Will is walking around the display case, looking at the chalice from all angles, and he doesn't answer for a second. "I don't know," he says finally. "Maybe sometimes it's more important to ask the right question than it is to have the right answer."

"Hmm," Barney says.

Will looks up from the chalice. "It's interesting to see this again. I haven't really since we found it in that old gypsy caravan."

Barney smiles. "That was the first time we met you. Does it look different?"

Will looks at the chalice again, the panel with the strange writing. "Smaller," he says ruefully, and gives a quick grin.

"Yeah," Barney says. "I think so too."

**

_the tomb of every hope_

Simon's wife, Tamsin, is only six months pregnant, but she goes into labor anyway and the doctors can't do anything about it. Their son's delivered at 24 weeks, so tiny their wedding rings fit over his upper arm. They name him Thomas, and he only lives three days. Barney didn't even get to hold him.

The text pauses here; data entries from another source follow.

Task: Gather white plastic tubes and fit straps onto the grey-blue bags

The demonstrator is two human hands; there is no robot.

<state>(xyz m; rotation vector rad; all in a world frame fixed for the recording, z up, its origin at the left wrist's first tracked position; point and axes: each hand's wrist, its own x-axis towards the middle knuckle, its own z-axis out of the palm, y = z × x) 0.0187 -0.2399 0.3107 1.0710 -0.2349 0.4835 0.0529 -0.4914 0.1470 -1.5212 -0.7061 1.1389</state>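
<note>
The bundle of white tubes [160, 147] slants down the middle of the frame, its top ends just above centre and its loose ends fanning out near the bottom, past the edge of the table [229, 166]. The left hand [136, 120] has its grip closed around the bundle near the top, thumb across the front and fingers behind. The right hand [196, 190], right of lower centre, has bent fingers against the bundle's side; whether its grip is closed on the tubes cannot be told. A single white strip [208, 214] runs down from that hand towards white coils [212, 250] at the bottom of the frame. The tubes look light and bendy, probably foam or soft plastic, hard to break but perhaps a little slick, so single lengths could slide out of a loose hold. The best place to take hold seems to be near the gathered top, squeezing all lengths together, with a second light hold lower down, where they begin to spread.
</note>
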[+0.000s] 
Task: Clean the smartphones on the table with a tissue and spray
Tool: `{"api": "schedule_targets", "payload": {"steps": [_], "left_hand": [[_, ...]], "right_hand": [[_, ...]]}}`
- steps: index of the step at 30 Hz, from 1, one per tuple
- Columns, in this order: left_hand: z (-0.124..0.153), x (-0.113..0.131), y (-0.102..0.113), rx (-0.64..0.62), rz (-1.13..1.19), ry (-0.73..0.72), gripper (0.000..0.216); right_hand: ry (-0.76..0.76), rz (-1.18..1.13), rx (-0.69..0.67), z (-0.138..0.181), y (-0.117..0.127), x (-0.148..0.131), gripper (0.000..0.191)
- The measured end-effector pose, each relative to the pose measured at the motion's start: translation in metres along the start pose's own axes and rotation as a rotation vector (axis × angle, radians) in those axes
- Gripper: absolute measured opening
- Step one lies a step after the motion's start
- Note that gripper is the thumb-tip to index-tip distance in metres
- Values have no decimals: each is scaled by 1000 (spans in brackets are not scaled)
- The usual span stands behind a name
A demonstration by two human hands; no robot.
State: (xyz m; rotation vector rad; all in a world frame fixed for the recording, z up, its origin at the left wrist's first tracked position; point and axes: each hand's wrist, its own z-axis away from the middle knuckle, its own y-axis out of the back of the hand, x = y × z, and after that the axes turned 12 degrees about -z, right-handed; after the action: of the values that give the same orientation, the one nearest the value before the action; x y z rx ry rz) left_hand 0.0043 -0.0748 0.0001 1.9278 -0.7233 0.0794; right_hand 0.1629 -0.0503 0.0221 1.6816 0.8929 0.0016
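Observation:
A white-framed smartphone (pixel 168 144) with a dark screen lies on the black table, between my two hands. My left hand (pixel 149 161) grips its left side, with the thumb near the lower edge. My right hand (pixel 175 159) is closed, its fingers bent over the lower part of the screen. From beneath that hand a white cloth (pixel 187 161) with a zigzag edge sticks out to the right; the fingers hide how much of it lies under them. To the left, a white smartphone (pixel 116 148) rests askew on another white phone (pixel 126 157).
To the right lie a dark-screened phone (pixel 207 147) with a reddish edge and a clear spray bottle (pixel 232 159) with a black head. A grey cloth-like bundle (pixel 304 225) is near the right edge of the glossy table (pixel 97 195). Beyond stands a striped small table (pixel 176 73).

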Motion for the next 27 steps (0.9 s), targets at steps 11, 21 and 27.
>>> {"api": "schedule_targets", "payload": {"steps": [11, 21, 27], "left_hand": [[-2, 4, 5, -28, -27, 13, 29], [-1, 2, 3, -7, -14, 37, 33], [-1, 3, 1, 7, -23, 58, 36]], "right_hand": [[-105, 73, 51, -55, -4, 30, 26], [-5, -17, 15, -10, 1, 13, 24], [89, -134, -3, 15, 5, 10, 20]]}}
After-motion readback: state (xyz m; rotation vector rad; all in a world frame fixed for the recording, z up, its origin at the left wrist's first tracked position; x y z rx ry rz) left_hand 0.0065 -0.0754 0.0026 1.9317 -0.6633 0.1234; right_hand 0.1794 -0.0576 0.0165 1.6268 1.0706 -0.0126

After the funeral, Barney doesn't feel like going home to his flat mates, so he goes to his studio instead, where he can at least be alone. He'd decided to do his sculpture in bronze on a large scale, almost life-sized even though the figures are not particularly naturalistic, so when he lets himself into the darkened room, it towers over him, glinting in the light from the doorway. He's only finished the fourth horseman, Death, though the other ones are half done, their shapes modeled roughly. Death's horse is made of bones, a skeleton horse, and its rider has his hood pulled up, eyes shadowy underneath. Barney stands looking at it for a long time, thinking about Thomas's tiny coffin, how he'd finished the figure of Death the day Thomas was born. Strange, that.

**

_the shield for every head_

The sculpture is absorbing Barney more than it probably should, occupying most of his thoughts for weeks. He keeps dreaming about the horsemen and waking in the middle of the night with ideas, not able to get back to sleep until he writes them down. After a week or so of this he takes to sleeping in his studio so he can work on it when he wakes up, stumbling out of his sleeping bag and right over to the blowtorch. His Irish setter, Merlin, doesn't much like moving into the studio, but he gets used to it, sleeping in the corner while Barney works. They go home during the day to get fresh clothes.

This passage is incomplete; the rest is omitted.